**WORK TASK**
Nothing outside the stretch is wanted. Repeat exactly the lines of the listing below from the one that contains "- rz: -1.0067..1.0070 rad" through the one that contains "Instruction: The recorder", both ends included.

---*---

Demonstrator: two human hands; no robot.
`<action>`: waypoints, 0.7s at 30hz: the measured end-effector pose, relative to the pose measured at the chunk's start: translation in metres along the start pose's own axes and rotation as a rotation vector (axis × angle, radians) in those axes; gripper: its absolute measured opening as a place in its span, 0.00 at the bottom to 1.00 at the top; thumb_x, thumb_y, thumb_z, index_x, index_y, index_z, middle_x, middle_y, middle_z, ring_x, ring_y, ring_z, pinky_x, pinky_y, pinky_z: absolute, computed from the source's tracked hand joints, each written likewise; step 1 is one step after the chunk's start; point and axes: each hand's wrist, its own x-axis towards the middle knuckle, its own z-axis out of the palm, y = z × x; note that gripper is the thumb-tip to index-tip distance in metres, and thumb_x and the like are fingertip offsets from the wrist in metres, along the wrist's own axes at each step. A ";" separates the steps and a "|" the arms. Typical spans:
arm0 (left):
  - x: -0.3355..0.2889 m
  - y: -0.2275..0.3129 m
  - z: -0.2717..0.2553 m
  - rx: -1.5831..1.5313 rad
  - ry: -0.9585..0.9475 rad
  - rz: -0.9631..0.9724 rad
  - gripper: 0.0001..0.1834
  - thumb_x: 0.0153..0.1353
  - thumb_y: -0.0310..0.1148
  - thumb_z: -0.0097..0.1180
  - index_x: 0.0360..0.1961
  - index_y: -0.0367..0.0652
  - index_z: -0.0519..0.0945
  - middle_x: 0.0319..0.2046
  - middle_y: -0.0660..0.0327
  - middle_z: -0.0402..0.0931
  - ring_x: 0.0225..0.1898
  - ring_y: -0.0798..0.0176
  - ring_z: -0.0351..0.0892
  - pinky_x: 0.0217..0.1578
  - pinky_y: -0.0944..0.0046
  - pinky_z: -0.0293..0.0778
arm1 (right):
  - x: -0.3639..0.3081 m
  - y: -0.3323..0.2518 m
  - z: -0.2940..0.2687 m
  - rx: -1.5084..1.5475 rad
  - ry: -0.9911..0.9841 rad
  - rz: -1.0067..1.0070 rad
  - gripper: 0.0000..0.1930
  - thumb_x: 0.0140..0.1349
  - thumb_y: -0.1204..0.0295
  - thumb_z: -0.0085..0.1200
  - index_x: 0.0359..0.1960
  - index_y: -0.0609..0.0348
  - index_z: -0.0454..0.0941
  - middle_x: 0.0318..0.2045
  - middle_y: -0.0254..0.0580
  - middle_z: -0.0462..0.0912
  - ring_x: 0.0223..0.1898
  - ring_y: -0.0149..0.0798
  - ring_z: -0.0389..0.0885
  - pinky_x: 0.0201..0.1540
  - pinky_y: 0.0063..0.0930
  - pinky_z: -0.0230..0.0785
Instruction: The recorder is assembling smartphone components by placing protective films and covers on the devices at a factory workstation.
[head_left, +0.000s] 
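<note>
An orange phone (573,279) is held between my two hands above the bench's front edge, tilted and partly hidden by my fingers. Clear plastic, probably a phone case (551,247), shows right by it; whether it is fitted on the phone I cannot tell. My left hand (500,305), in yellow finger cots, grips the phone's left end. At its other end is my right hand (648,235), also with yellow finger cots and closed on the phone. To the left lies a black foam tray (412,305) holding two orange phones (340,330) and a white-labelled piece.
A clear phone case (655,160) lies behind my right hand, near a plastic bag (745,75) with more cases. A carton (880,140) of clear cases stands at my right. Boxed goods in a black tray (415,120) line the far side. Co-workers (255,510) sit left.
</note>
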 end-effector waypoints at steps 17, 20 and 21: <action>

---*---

**EXERCISE RESULT**
  - rz: -1.0067..1.0070 rad
  - gripper: 0.0000..0.1930
  - thumb_x: 0.0140..0.1349
  - thumb_y: -0.1204..0.0295
  - thumb_z: -0.0085..0.1200
  - index_x: 0.0359..0.1960
  - index_y: -0.0609..0.0348
  - index_z: -0.0454..0.0941
  - middle_x: 0.0318..0.2045
  - middle_y: -0.0254..0.0580
  - middle_z: -0.0462..0.0912
  - ring_x: 0.0223..0.1898
  - ring_y: -0.0149..0.0798
  - ring_z: -0.0389..0.0885
  - pinky_x: 0.0201..0.1540
  - pinky_y: 0.0063..0.0930
  - pinky_z: -0.0230..0.0785
Instruction: The recorder is assembling smartphone components by placing protective films and covers on the devices at a factory workstation.

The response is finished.